The situation with abortion in Russia is becoming increasingly dangerous and criminalized each year. There are already documented cases of women being prosecuted for terminating pregnancies. The Kremlin is attempting to erase all information about safe abortions from the internet, replacing it with propaganda from religious and psychological services that pressure women. Authorities openly imply that women’s only “great purpose” is to abandon everything and give birth to 5–10 children.

At the same time, the war has triggered an unprecedented surge in domestic violence within Russia itself. Reports of domestic abuse have increased by more than half, partly due to the decriminalization of such offenses, which has been actively lobbied for by the church. In addition, the number of victims of aggressive “veterans” returning from the front is rapidly growing.

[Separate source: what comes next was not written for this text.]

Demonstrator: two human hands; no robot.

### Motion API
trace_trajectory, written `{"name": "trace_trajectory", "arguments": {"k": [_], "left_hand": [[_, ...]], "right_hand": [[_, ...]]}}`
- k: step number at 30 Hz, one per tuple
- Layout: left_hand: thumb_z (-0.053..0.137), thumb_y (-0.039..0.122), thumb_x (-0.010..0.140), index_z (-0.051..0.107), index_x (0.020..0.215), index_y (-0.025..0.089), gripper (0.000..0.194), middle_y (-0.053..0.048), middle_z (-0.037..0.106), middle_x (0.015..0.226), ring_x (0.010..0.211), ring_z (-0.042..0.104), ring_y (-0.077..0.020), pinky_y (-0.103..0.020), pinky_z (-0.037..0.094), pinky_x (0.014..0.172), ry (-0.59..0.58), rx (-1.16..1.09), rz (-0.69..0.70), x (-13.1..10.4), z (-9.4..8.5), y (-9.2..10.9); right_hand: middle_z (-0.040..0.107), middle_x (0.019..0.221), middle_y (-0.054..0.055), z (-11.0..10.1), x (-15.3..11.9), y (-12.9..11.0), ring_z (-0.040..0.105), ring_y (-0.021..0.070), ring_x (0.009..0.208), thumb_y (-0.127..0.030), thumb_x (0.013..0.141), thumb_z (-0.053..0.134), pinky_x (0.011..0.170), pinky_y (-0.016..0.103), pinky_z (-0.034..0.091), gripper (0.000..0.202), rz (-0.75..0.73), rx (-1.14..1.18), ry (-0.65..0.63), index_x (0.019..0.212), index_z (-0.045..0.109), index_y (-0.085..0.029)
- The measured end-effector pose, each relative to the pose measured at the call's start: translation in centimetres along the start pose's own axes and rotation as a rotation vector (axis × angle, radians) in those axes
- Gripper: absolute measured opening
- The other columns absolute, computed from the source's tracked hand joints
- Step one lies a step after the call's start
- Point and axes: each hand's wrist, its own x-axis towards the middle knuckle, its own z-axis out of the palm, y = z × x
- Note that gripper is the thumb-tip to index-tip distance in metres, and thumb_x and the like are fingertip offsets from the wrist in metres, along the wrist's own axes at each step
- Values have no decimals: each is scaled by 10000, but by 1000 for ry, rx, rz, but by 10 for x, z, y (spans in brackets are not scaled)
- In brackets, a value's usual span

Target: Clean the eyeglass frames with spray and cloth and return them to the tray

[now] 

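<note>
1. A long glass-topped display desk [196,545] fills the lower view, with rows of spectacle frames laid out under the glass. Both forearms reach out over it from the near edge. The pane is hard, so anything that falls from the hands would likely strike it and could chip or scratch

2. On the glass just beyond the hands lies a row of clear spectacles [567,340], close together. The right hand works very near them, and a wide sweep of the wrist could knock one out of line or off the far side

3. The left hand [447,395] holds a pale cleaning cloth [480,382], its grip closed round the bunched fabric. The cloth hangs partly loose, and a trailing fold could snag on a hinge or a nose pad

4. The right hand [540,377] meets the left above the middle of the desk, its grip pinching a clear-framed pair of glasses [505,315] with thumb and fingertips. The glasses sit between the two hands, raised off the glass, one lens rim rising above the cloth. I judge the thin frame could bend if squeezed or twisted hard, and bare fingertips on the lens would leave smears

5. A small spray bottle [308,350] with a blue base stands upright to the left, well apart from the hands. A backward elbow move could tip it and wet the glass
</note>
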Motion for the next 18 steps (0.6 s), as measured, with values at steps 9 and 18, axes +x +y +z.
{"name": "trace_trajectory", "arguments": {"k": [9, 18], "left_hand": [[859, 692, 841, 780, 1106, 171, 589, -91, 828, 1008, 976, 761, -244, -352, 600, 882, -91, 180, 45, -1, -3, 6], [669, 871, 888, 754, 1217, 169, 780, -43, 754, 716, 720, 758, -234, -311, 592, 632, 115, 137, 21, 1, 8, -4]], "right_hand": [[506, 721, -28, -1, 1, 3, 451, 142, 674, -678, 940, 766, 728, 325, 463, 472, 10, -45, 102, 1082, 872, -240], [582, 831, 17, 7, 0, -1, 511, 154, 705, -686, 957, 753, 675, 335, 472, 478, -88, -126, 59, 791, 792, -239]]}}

Criticism is also directed at the increasing militarization of education. FAS representatives report growing propaganda in schools, reduced attention to human rights in curricula, and an expanding role for military-patriotic upbringing. In their view, the Russian authorities are shaping a generation that becomes accustomed to war as normal, while alternative views are gradually pushed out of public space.

According to FAS activists, modern Russia has turned into an atmosphere resembling the late USSR, with pervasive fear of informants, where any success or stance taken by women can lead to envy and reports to security services. Russian women are forced to live between two worlds—hiding their true thoughts while adapting to the absurd demands of the dictatorship, simply to survive in a state that deprives them of control over their own bodies and future.